**WORK REQUEST**
A word-for-word printout of the whole listing is needed.
+++
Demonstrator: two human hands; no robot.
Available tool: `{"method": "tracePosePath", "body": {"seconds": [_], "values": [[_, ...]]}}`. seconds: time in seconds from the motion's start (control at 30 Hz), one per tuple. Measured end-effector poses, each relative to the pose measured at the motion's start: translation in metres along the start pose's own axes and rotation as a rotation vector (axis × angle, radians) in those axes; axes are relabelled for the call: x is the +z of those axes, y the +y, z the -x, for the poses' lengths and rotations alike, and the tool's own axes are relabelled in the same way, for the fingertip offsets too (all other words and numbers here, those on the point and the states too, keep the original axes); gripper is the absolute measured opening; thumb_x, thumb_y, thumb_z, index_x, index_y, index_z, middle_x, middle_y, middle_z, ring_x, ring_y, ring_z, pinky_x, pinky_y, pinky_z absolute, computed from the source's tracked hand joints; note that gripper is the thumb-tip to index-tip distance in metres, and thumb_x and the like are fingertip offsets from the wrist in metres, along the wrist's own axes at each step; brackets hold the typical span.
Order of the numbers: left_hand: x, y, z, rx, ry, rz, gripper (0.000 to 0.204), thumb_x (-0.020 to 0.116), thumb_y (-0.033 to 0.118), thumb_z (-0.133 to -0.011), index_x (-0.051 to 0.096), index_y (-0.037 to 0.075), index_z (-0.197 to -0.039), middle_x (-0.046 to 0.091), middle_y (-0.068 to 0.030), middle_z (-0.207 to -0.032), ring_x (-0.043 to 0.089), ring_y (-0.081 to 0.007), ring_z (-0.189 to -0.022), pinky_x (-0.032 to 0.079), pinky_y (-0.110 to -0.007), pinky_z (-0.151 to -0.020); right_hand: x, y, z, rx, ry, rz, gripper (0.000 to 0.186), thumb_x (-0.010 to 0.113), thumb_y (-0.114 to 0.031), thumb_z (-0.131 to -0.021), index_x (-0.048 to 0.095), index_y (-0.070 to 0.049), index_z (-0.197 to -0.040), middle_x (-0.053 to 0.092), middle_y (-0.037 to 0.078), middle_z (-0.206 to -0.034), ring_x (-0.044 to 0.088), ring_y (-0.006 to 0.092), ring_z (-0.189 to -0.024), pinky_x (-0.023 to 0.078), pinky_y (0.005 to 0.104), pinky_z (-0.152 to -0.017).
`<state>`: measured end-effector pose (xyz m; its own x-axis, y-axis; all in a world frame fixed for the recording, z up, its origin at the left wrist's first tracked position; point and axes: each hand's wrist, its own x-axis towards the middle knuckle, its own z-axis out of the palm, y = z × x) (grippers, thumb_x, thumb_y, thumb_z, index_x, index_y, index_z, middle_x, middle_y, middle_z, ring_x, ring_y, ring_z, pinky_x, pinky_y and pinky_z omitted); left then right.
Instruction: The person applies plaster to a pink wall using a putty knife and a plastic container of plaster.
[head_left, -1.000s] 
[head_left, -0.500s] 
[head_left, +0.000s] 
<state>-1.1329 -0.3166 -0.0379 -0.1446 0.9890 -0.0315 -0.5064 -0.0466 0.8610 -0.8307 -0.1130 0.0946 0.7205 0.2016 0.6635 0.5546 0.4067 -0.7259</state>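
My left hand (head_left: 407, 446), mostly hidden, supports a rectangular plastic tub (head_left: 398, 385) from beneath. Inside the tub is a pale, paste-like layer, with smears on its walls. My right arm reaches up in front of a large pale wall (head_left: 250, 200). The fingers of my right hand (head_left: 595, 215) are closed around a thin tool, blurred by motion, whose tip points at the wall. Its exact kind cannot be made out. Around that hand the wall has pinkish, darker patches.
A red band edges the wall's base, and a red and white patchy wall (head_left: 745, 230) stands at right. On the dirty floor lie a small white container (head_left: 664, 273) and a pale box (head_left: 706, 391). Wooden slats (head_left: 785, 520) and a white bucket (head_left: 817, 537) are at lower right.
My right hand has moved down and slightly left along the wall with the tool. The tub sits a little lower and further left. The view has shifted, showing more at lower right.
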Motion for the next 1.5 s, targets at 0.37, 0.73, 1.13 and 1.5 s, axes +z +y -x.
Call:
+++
**COMPLETED EXERCISE**
Demonstrator: two human hands; no robot.
Available tool: `{"method": "tracePosePath", "body": {"seconds": [_], "values": [[_, ...]]}}`. seconds: time in seconds from the motion's start (control at 30 Hz), one per tuple. Measured end-effector poses, each relative to the pose measured at the motion's start: translation in metres along the start pose's own axes and rotation as a rotation vector (axis × angle, radians) in those axes; axes are relabelled for the call: x is the +z of those axes, y the +y, z the -x, for the poses' lengths and rotations alike, and the tool's own axes are relabelled in the same way, for the fingertip offsets too (all other words and numbers here, those on the point and the states too, keep the original axes); gripper is the absolute measured opening; thumb_x, thumb_y, thumb_z, index_x, index_y, index_z, middle_x, middle_y, middle_z, ring_x, ring_y, ring_z, pinky_x, pinky_y, pinky_z absolute, computed from the source's tracked hand joints; note that gripper is the thumb-tip to index-tip distance in metres, and thumb_x and the like are fingertip offsets from the wrist in metres, along the wrist's own axes at each step; brackets hold the typical span.
Order of the numbers: left_hand: x, y, z, rx, ry, rz, gripper (0.000 to 0.204), thumb_x (-0.020 to 0.116), thumb_y (-0.033 to 0.118), thumb_z (-0.133 to -0.011), index_x (-0.051 to 0.096), index_y (-0.037 to 0.075), index_z (-0.197 to -0.039), middle_x (-0.046 to 0.091), middle_y (-0.068 to 0.030), middle_z (-0.207 to -0.032), ring_x (-0.043 to 0.089), ring_y (-0.081 to 0.007), ring_z (-0.189 to -0.022), pinky_x (-0.032 to 0.079), pinky_y (-0.110 to -0.007), pinky_z (-0.151 to -0.020); right_hand: x, y, z, rx, ry, rz, gripper (0.000 to 0.186), thumb_x (-0.010 to 0.113), thumb_y (-0.114 to 0.031), thumb_z (-0.131 to -0.021), index_x (-0.048 to 0.095), index_y (-0.070 to 0.049), index_z (-0.197 to -0.040), middle_x (-0.053 to 0.092), middle_y (-0.037 to 0.078), middle_z (-0.206 to -0.034), ring_x (-0.044 to 0.088), ring_y (-0.006 to 0.092), ring_z (-0.189 to -0.024), pinky_x (-0.023 to 0.078), pinky_y (0.005 to 0.104), pinky_z (-0.152 to -0.017).
`<state>`: measured end-effector pose (xyz m; its own x-axis, y-axis; all in a world frame fixed for the recording, z up, its origin at the left wrist's first tracked position; point and axes: each hand's wrist, its own x-axis towards the middle knuckle, its own z-axis out of the palm, y = z × x) (grippers, thumb_x, thumb_y, thumb_z, index_x, index_y, index_z, middle_x, middle_y, middle_z, ring_x, ring_y, ring_z, pinky_x, pinky_y and pinky_z omitted); left then right.
Instruction: The person applies plaster to a pink wall using a putty knife and a plastic container of plaster.
[head_left, -1.000s] 
[head_left, -0.500s] 
[head_left, +0.000s] 
<state>-1.1329 -0.3166 -0.0379 -0.1446 0.9890 -0.0315 -0.5064 -0.0466 0.8610 -0.8307 -0.1130 0.0946 0.7205 0.2016 0.6635 0.5546 0.4067 -0.7259</state>
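My left hand (head_left: 407, 446), mostly hidden, supports a rectangular plastic tub (head_left: 398, 385) from beneath. Inside the tub is a pale, paste-like layer, with smears on its walls. My right arm reaches up in front of a large pale wall (head_left: 250, 200). The fingers of my right hand (head_left: 595, 215) are closed around a thin tool, blurred by motion, whose tip points at the wall. Its exact kind cannot be made out. Around that hand the wall has pinkish, darker patches.
A red band edges the wall's base, and a red and white patchy wall (head_left: 745, 230) stands at right. On the dirty floor lie a small white container (head_left: 664, 273) and a pale box (head_left: 706, 391). Wooden slats (head_left: 785, 520) and a white bucket (head_left: 817, 537) are at lower right.
My right hand has moved down and slightly left along the wall with the tool. The tub sits a little lower and further left. The view has shifted, showing more at lower right.
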Motion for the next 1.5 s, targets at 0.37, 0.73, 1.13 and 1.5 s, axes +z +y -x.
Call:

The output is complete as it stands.